Give back all of the records, exactly and completely.

Records from a data collection
-------

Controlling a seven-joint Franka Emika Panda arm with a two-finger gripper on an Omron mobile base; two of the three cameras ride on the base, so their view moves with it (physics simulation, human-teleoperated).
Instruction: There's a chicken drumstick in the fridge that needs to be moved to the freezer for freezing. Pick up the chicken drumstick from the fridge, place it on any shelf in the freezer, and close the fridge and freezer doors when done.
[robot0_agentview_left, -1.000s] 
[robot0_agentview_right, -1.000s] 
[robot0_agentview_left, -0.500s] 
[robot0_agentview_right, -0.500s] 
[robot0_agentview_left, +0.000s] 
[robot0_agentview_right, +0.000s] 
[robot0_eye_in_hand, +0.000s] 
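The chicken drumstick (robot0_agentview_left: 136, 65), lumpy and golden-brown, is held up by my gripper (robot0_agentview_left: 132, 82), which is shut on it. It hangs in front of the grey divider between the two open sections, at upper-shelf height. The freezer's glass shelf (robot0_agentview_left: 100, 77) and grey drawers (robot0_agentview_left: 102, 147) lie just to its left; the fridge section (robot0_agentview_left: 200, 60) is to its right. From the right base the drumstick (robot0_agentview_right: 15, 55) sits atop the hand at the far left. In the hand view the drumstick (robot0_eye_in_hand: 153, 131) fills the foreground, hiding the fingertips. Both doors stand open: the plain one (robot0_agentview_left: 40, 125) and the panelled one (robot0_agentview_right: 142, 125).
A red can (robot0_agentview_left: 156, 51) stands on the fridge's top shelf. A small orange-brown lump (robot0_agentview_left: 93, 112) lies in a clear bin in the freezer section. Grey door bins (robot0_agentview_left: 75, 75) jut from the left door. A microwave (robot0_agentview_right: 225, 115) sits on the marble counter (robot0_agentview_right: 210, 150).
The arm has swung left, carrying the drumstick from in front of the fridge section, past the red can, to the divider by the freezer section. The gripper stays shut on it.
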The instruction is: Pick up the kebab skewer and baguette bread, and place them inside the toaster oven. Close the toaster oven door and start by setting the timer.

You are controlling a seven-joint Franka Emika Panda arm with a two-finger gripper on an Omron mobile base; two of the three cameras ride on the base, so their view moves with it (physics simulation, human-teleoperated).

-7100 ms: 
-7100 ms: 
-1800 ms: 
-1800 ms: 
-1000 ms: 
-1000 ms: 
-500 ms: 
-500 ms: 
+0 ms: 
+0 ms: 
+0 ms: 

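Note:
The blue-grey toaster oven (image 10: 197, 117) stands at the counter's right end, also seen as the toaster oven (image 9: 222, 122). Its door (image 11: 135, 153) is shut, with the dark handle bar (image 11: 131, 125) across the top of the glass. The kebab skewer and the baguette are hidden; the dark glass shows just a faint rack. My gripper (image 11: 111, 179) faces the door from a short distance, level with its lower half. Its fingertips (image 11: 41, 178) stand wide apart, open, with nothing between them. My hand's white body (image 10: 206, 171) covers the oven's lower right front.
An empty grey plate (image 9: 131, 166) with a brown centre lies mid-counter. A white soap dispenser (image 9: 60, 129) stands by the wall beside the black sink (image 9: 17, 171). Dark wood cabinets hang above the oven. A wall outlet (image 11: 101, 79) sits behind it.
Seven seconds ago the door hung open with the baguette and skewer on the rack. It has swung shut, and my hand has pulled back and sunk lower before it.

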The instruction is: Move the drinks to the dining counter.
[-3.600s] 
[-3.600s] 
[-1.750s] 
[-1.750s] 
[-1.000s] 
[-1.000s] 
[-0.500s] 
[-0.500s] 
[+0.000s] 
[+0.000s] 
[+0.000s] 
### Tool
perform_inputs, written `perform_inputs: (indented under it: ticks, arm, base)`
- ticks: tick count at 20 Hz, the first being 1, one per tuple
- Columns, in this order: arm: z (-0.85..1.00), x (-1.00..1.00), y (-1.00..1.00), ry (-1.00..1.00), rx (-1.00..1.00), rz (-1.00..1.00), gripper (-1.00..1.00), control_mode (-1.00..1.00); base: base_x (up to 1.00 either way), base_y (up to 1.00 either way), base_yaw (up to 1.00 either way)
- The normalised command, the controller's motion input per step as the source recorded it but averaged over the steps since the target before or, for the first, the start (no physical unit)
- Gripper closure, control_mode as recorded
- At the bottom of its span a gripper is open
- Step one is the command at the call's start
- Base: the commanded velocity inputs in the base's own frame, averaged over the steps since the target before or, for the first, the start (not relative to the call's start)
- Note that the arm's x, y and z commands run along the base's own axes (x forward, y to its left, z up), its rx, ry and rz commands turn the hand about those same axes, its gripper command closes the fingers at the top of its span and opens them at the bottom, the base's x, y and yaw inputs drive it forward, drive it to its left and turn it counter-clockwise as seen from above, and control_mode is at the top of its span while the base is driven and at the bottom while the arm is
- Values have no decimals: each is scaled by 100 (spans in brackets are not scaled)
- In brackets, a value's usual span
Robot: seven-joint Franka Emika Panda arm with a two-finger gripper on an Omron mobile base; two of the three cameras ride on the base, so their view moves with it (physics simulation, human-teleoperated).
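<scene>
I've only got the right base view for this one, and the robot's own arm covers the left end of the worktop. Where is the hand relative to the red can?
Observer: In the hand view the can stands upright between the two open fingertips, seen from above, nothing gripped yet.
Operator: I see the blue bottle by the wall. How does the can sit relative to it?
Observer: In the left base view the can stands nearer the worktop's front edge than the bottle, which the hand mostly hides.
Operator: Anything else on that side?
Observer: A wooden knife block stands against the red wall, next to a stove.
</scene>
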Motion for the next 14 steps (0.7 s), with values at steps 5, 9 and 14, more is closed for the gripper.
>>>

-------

● **ANSWER FOR THIS EXERCISE**:
Controlling a seven-joint Franka Emika Panda arm with a two-finger gripper on an Omron mobile base; two of the three cameras ride on the base, so their view moves with it (physics simulation, human-teleoperated).
Instruction: There's a chicken drumstick in the fridge that needs to be moved to the freezer for freezing. Pick up the chicken drumstick from the fridge, place it on any shelf in the freezer, and close the fridge and freezer doors when done.
[robot0_agentview_left, -1.000s] 
[robot0_agentview_right, -1.000s] 
[robot0_agentview_left, -0.500s] 
[robot0_agentview_right, -0.500s] 
[robot0_agentview_left, +0.000s] 
[robot0_agentview_right, +0.000s] 
[robot0_eye_in_hand, +0.000s] 
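The chicken drumstick (robot0_agentview_left: 136, 65), lumpy and golden-brown, is held up by my gripper (robot0_agentview_left: 132, 82), which is shut on it. It hangs in front of the grey divider between the two open sections, at upper-shelf height. The freezer's glass shelf (robot0_agentview_left: 100, 77) and grey drawers (robot0_agentview_left: 102, 147) lie just to its left; the fridge section (robot0_agentview_left: 200, 60) is to its right. From the right base the drumstick (robot0_agentview_right: 15, 55) sits atop the hand at the far left. In the hand view the drumstick (robot0_eye_in_hand: 153, 131) fills the foreground, hiding the fingertips. Both doors stand open: the plain one (robot0_agentview_left: 40, 125) and the panelled one (robot0_agentview_right: 142, 125).
A red can (robot0_agentview_left: 156, 51) stands on the fridge's top shelf. A small orange-brown lump (robot0_agentview_left: 93, 112) lies in a clear bin in the freezer section. Grey door bins (robot0_agentview_left: 75, 75) jut from the left door. A microwave (robot0_agentview_right: 225, 115) sits on the marble counter (robot0_agentview_right: 210, 150).
The arm has swung left, carrying the drumstick from in front of the fridge section, past the red can, to the divider by the freezer section. The gripper stays shut on it.
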The instruction is: Pick up the kebab skewer and baguette bread, and place them inside the toaster oven. Close the toaster oven door and start by setting the timer.

You are controlling a seven-joint Franka Emika Panda arm with a two-finger gripper on an Omron mobile base; two of the three cameras ride on the base, so their view moves with it (physics simulation, human-teleoperated).

-7100 ms: 
-7100 ms: 
-1800 ms: 
-1800 ms: 
-1000 ms: 
-1000 ms: 
-500 ms: 
-500 ms: 
+0 ms: 
+0 ms: 
+0 ms: 

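Note:
The blue-grey toaster oven (image 10: 197, 117) stands at the counter's right end, also seen as the toaster oven (image 9: 222, 122). Its door (image 11: 135, 153) is shut, with the dark handle bar (image 11: 131, 125) across the top of the glass. The kebab skewer and the baguette are hidden; the dark glass shows just a faint rack. My gripper (image 11: 111, 179) faces the door from a short distance, level with its lower half. Its fingertips (image 11: 41, 178) stand wide apart, open, with nothing between them. My hand's white body (image 10: 206, 171) covers the oven's lower right front.
An empty grey plate (image 9: 131, 166) with a brown centre lies mid-counter. A white soap dispenser (image 9: 60, 129) stands by the wall beside the black sink (image 9: 17, 171). Dark wood cabinets hang above the oven. A wall outlet (image 11: 101, 79) sits behind it.
Seven seconds ago the door hung open with the baguette and skewer on the rack. It has swung shut, and my hand has pulled back and sunk lower before it.
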
The instruction is: Move the drinks to the dining counter.
[-3.600s] 
[-3.600s] 
[-1.750s] 
[-1.750s] 
[-1.000s] 
[-1.000s] 
[-0.500s] 
[-0.500s] 
[+0.000s] 
[+0.000s] 
[+0.000s] 
### Tool
perform_inputs, written `perform_inputs: (indented under it: ticks, arm, base)`
- ticks: tick count at 20 Hz, the first being 1, one per tuple
- Columns, in this order: arm: z (-0.85..1.00), x (-1.00..1.00), y (-1.00..1.00), ry (-1.00..1.00), rx (-1.00..1.00), rz (-1.00..1.00), gripper (-1.00..1.00), control_mode (-1.00..1.00); base: base_x (up to 1.00 either way), base_y (up to 1.00 either way), base_yaw (up to 1.00 either way)
- The normalised command, the controller's motion input per step as the source recorded it but averaged over the steps since the target before or, for the first, the start (no physical unit)
- Gripper closure, control_mode as recorded
- At the bottom of its span a gripper is open
- Step one is the command at the call's start
- Base: the commanded velocity inputs in the base's own frame, averaged over the steps since the target before or, for the first, the start (not relative to the call's start)
- Note that the arm's x, y and z commands run along the base's own axes (x forward, y to its left, z up), its rx, ry and rz commands turn the hand about those same axes, its gripper command closes the fingers at the top of its span and opens them at the bottom, the base's x, y and yaw inputs drive it forward, drive it to its left and turn it counter-clockwise as seen from above, and control_mode is at the top of its span while the base is driven and at the bottom while the arm is
- Values have no decimals: each is scaled by 100 (spans in brackets are not scaled)
- In brackets, a value's usual span
Robot: seven-joint Franka Emika Panda arm with a two-finger gripper on an Omron mobile base; two of the three cameras ride on the base, so their view moves with it (physics simulation, human-teleoperated).
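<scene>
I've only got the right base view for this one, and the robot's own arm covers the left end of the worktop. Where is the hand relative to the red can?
Observer: In the hand view the can stands upright between the two open fingertips, seen from above, nothing gripped yet.
Operator: I see the blue bottle by the wall. How does the can sit relative to it?
Observer: In the left base view the can stands nearer the worktop's front edge than the bottle, which the hand mostly hides.
Operator: Anything else on that side?
Observer: A wooden knife block stands against the red wall, next to a stove.
</scene>
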Motion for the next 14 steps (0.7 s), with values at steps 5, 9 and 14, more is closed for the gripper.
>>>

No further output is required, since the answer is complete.